> [Problem to solve] Reproduce word for word the lines between those holding "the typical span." and "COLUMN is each", inclusive, and nothing else from the data below.

> [Data segment]
# # # #
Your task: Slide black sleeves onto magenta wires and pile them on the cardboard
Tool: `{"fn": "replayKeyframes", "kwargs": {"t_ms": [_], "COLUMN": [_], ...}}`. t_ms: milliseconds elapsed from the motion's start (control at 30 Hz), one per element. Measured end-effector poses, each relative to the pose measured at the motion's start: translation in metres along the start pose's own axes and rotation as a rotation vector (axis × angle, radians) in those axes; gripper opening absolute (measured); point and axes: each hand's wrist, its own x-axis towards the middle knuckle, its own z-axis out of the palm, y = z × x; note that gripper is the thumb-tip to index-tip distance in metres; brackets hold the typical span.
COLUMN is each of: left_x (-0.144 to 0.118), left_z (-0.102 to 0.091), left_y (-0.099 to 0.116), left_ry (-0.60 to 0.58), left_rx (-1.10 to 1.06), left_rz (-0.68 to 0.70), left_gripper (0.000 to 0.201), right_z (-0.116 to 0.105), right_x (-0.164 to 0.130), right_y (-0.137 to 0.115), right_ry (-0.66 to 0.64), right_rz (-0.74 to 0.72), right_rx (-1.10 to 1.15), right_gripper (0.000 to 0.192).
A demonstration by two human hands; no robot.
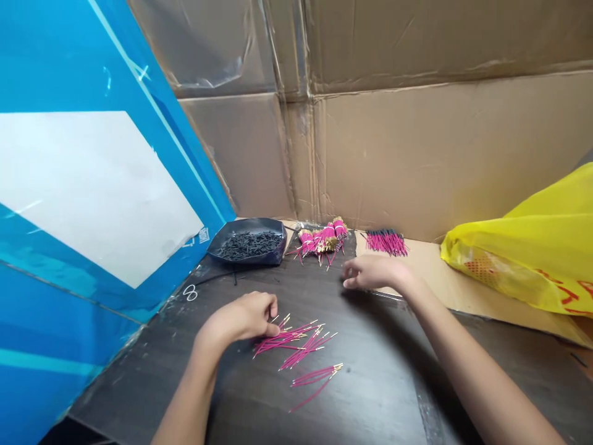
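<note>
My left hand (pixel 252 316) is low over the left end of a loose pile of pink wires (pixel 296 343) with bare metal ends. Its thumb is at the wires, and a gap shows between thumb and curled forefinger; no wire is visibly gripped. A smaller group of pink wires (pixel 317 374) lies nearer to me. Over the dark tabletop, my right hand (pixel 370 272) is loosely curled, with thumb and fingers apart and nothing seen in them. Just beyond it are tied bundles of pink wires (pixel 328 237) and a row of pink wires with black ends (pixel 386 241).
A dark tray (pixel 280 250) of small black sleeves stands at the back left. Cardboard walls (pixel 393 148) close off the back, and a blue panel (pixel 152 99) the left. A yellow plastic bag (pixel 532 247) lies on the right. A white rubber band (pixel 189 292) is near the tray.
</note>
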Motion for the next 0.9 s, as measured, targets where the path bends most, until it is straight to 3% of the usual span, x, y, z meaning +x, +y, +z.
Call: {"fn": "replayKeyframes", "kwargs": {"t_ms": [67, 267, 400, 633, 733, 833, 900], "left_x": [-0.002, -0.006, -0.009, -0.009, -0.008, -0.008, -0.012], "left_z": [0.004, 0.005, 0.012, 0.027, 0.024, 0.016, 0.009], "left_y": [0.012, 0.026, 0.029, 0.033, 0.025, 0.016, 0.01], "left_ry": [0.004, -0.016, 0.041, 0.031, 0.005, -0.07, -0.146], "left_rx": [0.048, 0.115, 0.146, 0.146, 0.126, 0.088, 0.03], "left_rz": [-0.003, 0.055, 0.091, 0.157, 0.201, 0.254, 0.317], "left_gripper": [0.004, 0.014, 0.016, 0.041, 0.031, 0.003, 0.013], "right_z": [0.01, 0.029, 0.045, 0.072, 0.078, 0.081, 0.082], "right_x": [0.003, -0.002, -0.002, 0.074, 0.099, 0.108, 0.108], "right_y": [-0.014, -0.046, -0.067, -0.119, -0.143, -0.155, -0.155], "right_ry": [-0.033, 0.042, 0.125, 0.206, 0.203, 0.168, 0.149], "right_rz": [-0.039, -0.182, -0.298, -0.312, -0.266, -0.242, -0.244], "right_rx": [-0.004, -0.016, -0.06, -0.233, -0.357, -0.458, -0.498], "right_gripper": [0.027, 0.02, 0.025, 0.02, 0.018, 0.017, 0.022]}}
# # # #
> [Output for this task]
Tool: `{"fn": "replayKeyframes", "kwargs": {"t_ms": [_], "COLUMN": [_], ...}}`. t_ms: milliseconds elapsed from the motion's start (control at 30 Hz), one per element. Measured end-effector poses, each relative to the pose measured at the motion's start: translation in metres along the start pose's own axes and rotation as a rotation vector (axis × angle, radians) in those axes; gripper opening absolute (measured); point and axes: each hand's wrist, its own x-axis towards the middle knuckle, its own z-axis out of the palm, y = z × x; note that gripper is the thumb-tip to index-tip distance in metres; brackets hold the typical span.
COLUMN is each of: left_x (-0.144 to 0.118), left_z (-0.102 to 0.091), left_y (-0.099 to 0.116), left_ry (-0.60 to 0.58), left_rx (-1.10 to 1.06), left_rz (-0.68 to 0.70), left_gripper (0.000 to 0.201), right_z (-0.116 to 0.105), right_x (-0.164 to 0.130), right_y (-0.137 to 0.115), right_ry (-0.66 to 0.64), right_rz (-0.74 to 0.72), right_rx (-1.10 to 1.15), right_gripper (0.000 to 0.192).

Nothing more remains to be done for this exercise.